Anderson v. Scherer

647 N.E.2d 545, 97 Ohio App. 3d 753, 1994 Ohio App. LEXIS 4366
CourtOhio Court of Appeals
DecidedSeptember 29, 1994
DocketNo. 94APE02-143.
StatusPublished
Cited by7 cases

This text of 647 N.E.2d 545 (Anderson v. Scherer) is published on Counsel Stack Legal Research, covering Ohio Court of Appeals primary law. Counsel Stack provides free access to over 12 million legal documents including statutes, case law, regulations, and constitutions.

Bluebook
Anderson v. Scherer, 647 N.E.2d 545, 97 Ohio App. 3d 753, 1994 Ohio App. LEXIS 4366 (Ohio Ct. App. 1994).

Opinion

Whiteside, Presiding Judge.

Defendant-appellant, Ronald E. Scherer, appeals from an order of execution of garnishment and raises the following assignment of error:

*755 “The trial court erred in ordering execution on one of Plaintiff-Appellee’s claims prior to a final determination of the entire action as to all parties. (Entry and Order of Execution filed February 2, 1994.)”

This action is based upon a real estate transaction in which plaintiff-appellee, JoAnn Anderson, and her husband entered into a real estate contract to sell their residence on Riverside Drive to defendant in exchange for the transfer of his residence on Hawthornden Court, 1 $500,000 in cash, two hundred fifty shares of stock in the Jefferson Savings Bank, and a note secured by a first mortgage on the premises for $1,000,000. Initially, the parties were unable to close the transactions and agreed to lease the properties to each other. Two lease agreements were entered into. The first was for the Hawthornden Court property, and plaintiff and her husband were to pay $7,000 per month in rent. The second lease required defendant to pay $24,500 per month in rent for the Riverside Drive property.

Later, the parties closed the sale of the Riverside Drive property. As part of that transaction, defendant executed a note payable to plaintiff in the amount of $330,000 with a mortgage on the Riverside Drive property as security, transferred the Hawthornden Court property, transferred two hundred fifty shares of stock in the Jefferson Savings Bank to plaintiffs husband, and executed another mortgage on the Riverside Drive property for $1,320,000 to secure a note to Sunrise Bank for Savings, F.S.B. Association. (Defendant’s deposition, at 31.)

In June 1993, plaintiff filed a complaint titled “Amended Complaint for Foreclosure of Mortgage” and alleged that defendant had executed on May 23, 1991, a promissory note in the amount of $330,000, which was secured by a mortgage. The complaint stated that the note matured on June 1, 1992, but defendant had an option to extend the maturity date to June 1, 1993. 2 Plaintiff requested money judgment for the principal amount of the note and interest. Defendant filed an answer to the amended complaint. Defendant argues that his *756 answer also contains a counterclaim, asserting plaintiff and her husband owe rent money under the lease agreement and that plaintiffs husband and Scherer Properties, Inc. were additional parties to the lease agreement and must be joined as additional parties pursuant to Civ.R. 13 and 19. Defendant’s counterclaim asserted that the Andersons owed Scherer Properties, Inc. $144,386.12, plus interest.

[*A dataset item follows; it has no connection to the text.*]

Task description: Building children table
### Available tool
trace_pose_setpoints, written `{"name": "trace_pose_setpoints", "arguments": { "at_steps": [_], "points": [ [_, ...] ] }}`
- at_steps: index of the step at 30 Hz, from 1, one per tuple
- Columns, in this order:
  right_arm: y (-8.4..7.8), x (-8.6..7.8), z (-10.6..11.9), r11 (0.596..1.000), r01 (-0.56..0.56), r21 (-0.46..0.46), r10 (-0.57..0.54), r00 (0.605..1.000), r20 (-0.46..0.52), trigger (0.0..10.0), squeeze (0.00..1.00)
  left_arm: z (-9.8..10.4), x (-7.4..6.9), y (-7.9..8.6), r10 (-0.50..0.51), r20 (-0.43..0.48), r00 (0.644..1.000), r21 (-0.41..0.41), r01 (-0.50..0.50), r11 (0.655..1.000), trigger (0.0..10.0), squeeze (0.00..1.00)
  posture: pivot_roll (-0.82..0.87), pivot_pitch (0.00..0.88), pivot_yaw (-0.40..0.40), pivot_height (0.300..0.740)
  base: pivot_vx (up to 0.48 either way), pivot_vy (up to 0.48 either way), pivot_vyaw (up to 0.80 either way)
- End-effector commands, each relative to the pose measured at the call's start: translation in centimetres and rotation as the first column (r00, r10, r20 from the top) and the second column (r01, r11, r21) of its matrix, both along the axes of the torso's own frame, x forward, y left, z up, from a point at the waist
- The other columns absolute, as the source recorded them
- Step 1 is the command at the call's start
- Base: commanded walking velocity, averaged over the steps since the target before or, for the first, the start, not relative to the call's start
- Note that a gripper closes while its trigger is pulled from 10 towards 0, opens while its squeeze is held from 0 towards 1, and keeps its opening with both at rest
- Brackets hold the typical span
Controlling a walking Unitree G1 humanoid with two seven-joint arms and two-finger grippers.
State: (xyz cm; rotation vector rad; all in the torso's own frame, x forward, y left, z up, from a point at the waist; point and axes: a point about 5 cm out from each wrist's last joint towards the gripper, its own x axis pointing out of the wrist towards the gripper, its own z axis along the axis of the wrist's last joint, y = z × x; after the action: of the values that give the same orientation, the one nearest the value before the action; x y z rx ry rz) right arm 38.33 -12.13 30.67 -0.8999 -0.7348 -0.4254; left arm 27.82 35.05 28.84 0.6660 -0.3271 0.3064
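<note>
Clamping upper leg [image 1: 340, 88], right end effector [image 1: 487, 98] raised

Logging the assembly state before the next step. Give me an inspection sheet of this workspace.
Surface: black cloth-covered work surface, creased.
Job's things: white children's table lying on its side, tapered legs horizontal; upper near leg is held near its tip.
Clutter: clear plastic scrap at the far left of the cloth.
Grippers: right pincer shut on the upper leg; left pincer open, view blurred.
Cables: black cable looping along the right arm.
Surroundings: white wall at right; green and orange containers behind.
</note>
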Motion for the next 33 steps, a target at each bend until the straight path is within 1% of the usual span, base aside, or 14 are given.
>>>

Plaintiff filed a motion to strike defendant’s counterclaim, his fifth defense of his answer, 3 the names of “Michael H. Anderson” and “Scherer Properties, Inc.,” from his answer, and a request for attorney fees in connection with the motion. Plaintiff also filed a motion for partial summary judgment as to count one of the complaint, concerning judgment on the note.

The trial court granted the motion and entered judgment ordering defendant to pay plaintiff $360,385.19, and the entry states “that there is no just reason for delay.” On that same day, nonwage garnishment orders were sent to several banks, including the order at issue in this case. 4 Subsequently, defendant filed a motion for adoption of defendant’s proposed judgment entry and for a stay of execution pending the resolution of his counterclaim. In his motion, defendant argued that the entry should not contain the language “there is no just reason for delay” because his counterclaim was still pending, and the judgment should be stayed until the counterclaim was resolved.

Three weeks later, defendant filed a motion requesting that the trial court add Michael H. Anderson and Scherer Properties, Inc. as additional parties. However, the trial court overruled defendant’s motions. Additionally, the trial court sustained plaintiffs motion to strike the counterclaim, the fifth defense, and the motion to add a party-defendant.

*757 On February 2, 1994, an entry and order for distribution of the funds which were garnished from the Delaware County Bank was filed. Defendant is now appealing from that order.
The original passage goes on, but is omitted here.